If the Data Manager and the Data Product Manager are two essential data professions, they have two very distinct roles. Discover all the differences between these two jobs!
With the rise of Big Data, many professions have emerged. For good reason, a wide variety of skills are needed to collect data, transform, store it, analyze it and manage it.
The Data professions are always more numerous and have titles that are sometimes so similar that it is not necessarily easy to distinguish them. Among the roles often mistakenly confused are the Data Manager and the Data Product Manager.
What is a Data Manager?
Many organizations today use Big Data to gain insights into consumer behavior and make better data-driven decisions. This is why the role of a Data Manager has become essential in a wide variety of industries such as finance, health or education.
This expert has many responsibilities. They are responsible for managing files, providing access to the data to different employees, maintaining databases, and simplifying collection and analysis procedures to ensure quick access to metrics.
The Data Manager develops and manages the data systems of a company, in order to meet the needs of the organization or a research team. Its Data Management mission notably involves accessing, validating and storing the data required for research and day-to-day operations.
They must also generate and review documentation for all changes to the databases, and detect inconsistencies and anomalies in the data that could distort the analyses.

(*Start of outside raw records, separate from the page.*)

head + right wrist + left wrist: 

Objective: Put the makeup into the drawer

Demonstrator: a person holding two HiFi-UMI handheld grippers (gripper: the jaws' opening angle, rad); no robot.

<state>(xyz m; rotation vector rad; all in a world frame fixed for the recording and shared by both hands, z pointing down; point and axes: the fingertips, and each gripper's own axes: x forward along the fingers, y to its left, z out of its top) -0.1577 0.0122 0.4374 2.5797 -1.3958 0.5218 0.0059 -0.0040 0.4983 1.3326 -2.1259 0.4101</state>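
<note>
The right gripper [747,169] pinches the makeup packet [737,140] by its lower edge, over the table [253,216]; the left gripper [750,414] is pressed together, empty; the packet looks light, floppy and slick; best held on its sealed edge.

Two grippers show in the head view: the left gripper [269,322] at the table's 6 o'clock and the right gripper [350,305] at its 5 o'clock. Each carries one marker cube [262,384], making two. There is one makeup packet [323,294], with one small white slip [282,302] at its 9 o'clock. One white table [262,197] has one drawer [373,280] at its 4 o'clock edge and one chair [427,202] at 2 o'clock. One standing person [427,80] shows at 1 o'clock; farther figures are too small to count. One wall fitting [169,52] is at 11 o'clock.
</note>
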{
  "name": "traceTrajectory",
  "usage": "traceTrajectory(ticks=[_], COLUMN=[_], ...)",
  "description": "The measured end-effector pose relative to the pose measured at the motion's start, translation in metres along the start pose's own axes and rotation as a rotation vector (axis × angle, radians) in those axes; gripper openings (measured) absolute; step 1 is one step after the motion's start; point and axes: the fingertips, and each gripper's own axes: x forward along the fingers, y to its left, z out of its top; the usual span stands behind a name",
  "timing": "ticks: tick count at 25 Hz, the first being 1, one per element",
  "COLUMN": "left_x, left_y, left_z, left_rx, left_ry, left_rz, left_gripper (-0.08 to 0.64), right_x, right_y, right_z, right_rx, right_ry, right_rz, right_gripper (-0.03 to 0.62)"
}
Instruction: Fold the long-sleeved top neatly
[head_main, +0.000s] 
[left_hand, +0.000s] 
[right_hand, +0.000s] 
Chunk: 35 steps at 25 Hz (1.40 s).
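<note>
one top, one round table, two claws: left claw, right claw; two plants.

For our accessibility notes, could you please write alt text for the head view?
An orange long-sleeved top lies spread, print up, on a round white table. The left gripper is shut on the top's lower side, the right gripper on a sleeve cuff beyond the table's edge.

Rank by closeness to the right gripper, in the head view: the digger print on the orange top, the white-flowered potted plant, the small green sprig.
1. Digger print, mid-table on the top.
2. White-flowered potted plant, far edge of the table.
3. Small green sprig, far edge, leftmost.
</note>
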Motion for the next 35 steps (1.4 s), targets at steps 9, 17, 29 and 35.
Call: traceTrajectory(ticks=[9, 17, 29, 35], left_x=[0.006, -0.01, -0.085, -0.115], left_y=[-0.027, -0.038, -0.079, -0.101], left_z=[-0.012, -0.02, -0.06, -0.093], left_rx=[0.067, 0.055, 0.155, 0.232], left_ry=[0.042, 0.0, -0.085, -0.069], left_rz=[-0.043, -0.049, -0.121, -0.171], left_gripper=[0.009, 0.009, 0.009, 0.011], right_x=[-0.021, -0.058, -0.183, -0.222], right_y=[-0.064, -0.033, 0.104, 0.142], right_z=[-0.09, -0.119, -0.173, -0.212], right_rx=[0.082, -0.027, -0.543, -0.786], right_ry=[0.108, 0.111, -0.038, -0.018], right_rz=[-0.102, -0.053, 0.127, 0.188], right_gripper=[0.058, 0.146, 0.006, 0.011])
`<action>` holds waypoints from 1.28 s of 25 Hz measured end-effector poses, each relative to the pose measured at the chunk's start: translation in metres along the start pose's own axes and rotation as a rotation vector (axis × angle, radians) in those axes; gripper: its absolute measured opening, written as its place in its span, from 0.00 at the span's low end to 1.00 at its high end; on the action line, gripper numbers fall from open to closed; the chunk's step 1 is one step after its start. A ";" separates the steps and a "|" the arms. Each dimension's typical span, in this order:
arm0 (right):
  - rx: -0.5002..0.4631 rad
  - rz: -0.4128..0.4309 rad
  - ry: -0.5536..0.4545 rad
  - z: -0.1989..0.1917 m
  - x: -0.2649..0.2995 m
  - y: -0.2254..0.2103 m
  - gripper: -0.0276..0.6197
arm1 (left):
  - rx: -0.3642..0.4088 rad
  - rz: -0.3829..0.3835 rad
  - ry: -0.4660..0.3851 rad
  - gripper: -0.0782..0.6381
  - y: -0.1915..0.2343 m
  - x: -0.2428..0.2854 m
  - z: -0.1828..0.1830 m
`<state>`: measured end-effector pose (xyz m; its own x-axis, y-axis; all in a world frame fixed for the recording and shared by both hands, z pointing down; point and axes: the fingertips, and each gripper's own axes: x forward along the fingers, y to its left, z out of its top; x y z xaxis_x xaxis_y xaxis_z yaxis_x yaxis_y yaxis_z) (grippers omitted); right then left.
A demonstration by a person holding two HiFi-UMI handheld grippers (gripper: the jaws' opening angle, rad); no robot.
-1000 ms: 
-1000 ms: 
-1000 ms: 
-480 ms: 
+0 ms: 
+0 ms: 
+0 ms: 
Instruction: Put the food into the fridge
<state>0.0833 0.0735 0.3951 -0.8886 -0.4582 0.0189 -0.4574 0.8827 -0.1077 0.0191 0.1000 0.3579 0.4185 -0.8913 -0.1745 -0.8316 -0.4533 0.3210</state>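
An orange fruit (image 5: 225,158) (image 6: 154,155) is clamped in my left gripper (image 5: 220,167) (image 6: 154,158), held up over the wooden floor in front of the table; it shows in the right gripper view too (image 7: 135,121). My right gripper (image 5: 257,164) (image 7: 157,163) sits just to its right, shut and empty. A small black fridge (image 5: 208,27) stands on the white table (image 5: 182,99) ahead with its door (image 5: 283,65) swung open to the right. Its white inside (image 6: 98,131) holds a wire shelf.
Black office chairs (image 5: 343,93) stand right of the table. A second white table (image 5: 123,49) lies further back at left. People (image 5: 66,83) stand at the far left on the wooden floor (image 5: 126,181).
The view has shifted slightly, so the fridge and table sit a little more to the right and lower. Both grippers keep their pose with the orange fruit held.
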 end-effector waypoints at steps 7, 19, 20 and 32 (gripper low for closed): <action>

In addition, this expert makes recommendations for hardware, software and solutions . storage of data. They communicate with managers and employees on data-related needs.
Since the adoption of the General Data Protection Regulation (GDPR) in the European Union, the Data Manager is also responsible for ensuring the compliance of their organization, making their role even more essential for each company.
To carry out his mission, the Data Manager uses various tools. Data Management platforms such as Amodee, Permutive, Lotame, Nielsen or Oracle BlueKai provide companies with the ability to exploit Big Data from multiple sources in real time.
They provide an overview of customers and provide valuable insight into their behavior. These solutions help the Data Manager to work efficiently, and help organizations collect, sort and store information in the most useful way for managers and sales forces.
Using these platforms, companies become able to personalize the customer experience, increase engagement, identify the causes of marketing failures in real time, build customer loyalty and generate revenue. related to data-driven marketing.
The best Data Management platforms automate and organize the data lifecycle seamlessly. By optimizing the use of hardware, costs can be reduced and security enhanced. These solutions act as software layers for controlling the underlying storage resources.
What is a Data Product Manager?
In the early 2000s, many companies in the digital domain faced a problem. Their teams collected large volumes of data, and used it to develop their products, target their marketing campaigns and make better decisions.
However, no one was in charge of developing the data analysis solutions or ensuring compliance with applicable data mining laws.
The Data Product Manager role arose to find ways to harness the flow of data throughout a product’s lifecycle and use it to create and perfect new products.
They determine what data is available, where it comes from, who needs the data and why it is here. Their mission is also to identify how to make this data more accessible, to ensure compliance and to make the data useful to more members of the company more quickly.
Like the Data Manager, the Data Product Manager is responsible for Data Management and the process of collecting, organizing, storing and sharing data within the organization. The main difference is that it seeks to exploit this data for the development of Data Products.
So what is a “Data Product”? This term encompasses a wide variety of different elements. It can also be a table of board or a report, an A/B testing platform or a complete platform dedicated to data.
Whatever its nature, this product must allow better access to data, accelerate the return on investment of data, allow teams to save time, and provide more precise insights. This product must also be reliable and observable, scalable, usable, compliant and secure.
In summary, the Data Manager and the Data Product Manager are two key roles in the field of Data Science, but they have different responsibilities and objectives. The Data Manager is primarily responsible for managing and maintaining an organization’s databases, while the Data Product Manager ensures that data-driven products meet the needs of the business and its customers. If you are interested in one of these professions, it is important to understand the differences between these two roles to choose the one that is best for you.